*** Opening of Provided records ***

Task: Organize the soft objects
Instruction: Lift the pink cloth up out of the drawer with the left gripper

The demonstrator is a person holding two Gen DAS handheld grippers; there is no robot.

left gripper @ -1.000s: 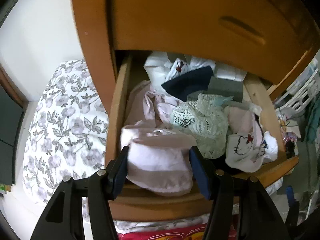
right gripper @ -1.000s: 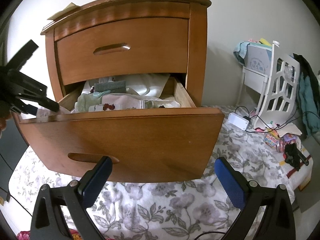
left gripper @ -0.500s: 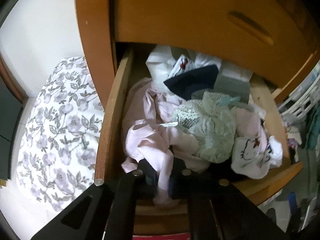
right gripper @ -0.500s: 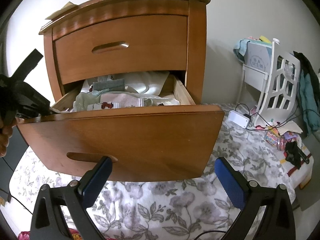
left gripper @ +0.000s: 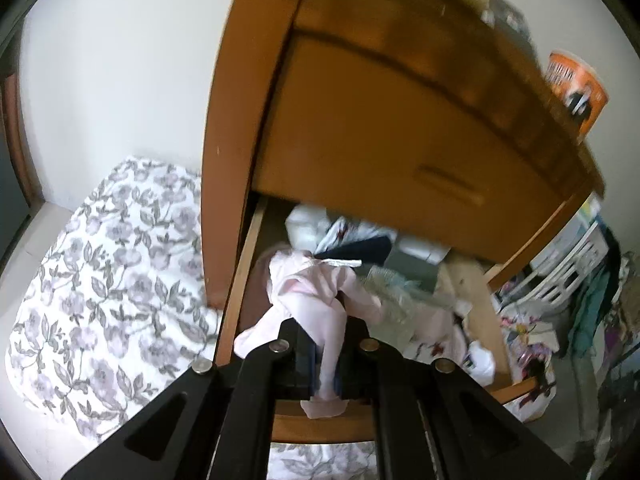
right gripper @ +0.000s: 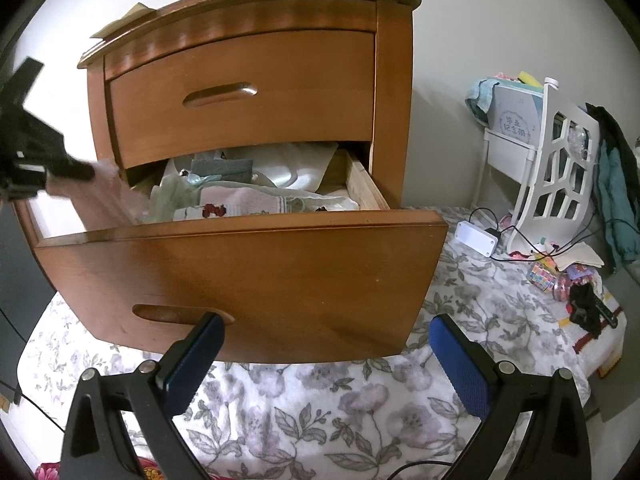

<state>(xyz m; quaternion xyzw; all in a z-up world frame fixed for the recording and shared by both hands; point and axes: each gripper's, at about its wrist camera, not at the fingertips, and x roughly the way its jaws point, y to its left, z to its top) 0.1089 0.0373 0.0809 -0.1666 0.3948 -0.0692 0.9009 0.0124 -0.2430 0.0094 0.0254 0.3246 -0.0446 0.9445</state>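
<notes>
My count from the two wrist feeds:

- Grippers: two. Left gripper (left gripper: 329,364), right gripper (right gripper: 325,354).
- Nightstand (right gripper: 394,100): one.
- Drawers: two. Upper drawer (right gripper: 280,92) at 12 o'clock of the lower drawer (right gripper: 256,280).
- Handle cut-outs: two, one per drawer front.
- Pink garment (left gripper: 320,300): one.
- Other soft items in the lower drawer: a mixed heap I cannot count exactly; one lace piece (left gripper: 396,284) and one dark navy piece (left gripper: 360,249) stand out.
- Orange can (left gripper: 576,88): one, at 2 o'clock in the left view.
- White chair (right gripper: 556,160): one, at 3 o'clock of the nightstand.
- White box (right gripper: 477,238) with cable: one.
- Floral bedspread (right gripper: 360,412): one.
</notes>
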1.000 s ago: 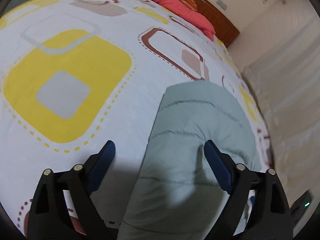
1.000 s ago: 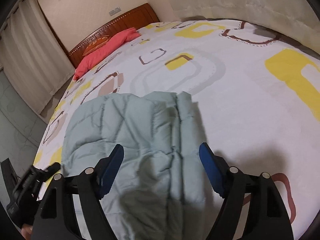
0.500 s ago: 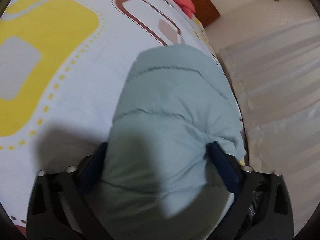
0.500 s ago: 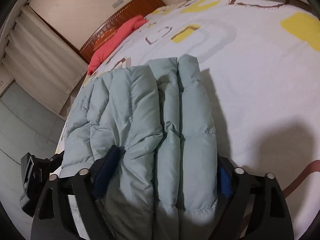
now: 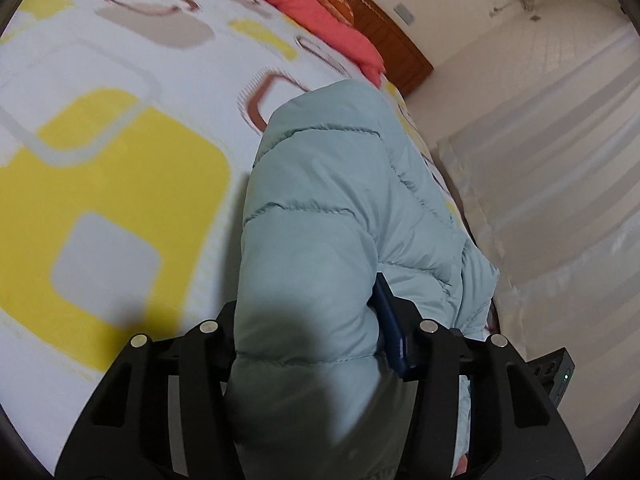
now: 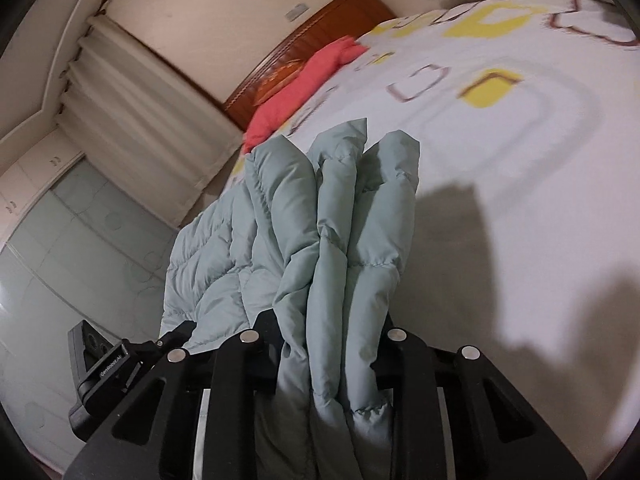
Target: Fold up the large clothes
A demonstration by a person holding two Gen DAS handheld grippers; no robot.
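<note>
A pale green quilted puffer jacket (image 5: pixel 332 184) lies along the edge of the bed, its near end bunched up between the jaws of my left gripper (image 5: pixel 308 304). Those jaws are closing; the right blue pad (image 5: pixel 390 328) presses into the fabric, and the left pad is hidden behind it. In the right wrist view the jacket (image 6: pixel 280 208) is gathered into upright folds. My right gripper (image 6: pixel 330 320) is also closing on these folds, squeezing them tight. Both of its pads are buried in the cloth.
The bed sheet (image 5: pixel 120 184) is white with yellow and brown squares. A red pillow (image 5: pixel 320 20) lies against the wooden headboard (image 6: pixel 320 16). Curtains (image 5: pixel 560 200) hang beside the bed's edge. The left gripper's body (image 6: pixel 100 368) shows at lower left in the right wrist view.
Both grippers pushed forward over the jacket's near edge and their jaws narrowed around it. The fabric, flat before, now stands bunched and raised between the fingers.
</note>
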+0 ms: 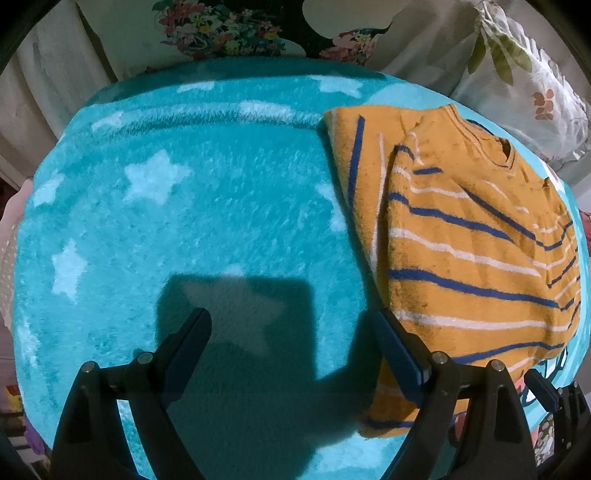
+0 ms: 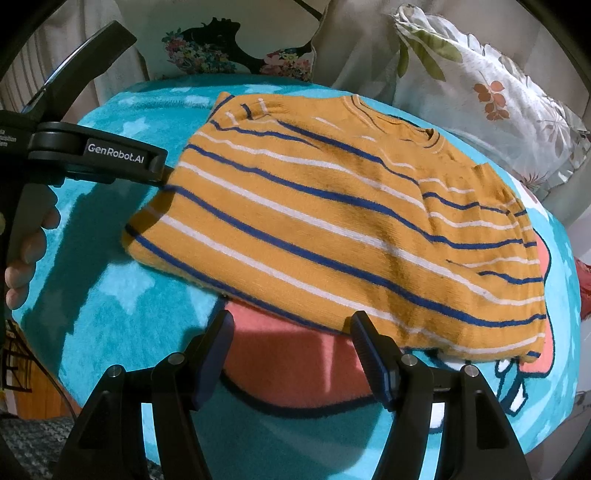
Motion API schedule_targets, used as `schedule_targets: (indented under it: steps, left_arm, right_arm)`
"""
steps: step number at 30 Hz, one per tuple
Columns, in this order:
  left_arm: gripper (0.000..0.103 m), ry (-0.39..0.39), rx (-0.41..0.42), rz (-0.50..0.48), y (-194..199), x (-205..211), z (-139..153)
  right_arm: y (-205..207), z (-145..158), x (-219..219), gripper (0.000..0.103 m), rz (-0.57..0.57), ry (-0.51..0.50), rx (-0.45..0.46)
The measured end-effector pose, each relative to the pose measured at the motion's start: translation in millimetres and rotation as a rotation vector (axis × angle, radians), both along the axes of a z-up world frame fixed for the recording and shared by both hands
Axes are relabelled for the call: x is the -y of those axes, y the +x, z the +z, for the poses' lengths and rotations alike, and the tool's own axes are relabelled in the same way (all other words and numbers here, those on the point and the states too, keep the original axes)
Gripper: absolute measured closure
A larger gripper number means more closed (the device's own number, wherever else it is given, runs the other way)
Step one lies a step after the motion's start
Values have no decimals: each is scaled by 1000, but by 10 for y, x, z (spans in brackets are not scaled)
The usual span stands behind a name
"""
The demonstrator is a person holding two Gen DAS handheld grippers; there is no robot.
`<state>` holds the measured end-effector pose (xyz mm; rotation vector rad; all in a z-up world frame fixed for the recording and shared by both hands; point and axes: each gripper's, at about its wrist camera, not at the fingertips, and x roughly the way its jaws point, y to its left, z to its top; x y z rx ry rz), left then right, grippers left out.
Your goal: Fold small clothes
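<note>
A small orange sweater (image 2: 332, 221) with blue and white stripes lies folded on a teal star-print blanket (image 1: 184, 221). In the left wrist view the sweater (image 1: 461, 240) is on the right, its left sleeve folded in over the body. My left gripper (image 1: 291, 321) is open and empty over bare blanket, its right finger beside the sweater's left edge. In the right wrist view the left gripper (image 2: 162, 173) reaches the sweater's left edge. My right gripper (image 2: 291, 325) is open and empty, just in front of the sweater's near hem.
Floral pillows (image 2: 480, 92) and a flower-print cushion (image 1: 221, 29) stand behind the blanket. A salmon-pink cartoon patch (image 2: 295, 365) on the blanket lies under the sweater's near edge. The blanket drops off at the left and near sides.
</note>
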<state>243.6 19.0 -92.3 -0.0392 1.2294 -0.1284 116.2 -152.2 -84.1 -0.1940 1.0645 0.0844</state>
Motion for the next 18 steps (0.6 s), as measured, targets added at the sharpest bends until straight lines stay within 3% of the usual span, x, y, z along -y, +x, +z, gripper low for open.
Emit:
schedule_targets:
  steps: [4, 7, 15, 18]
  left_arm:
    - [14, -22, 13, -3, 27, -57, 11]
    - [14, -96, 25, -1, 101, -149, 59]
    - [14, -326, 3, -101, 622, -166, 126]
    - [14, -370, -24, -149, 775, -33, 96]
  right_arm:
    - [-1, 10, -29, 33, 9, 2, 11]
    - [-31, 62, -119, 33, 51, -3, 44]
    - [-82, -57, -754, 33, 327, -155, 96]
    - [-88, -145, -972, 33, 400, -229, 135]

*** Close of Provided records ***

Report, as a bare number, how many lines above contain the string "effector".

Response for this exercise:
2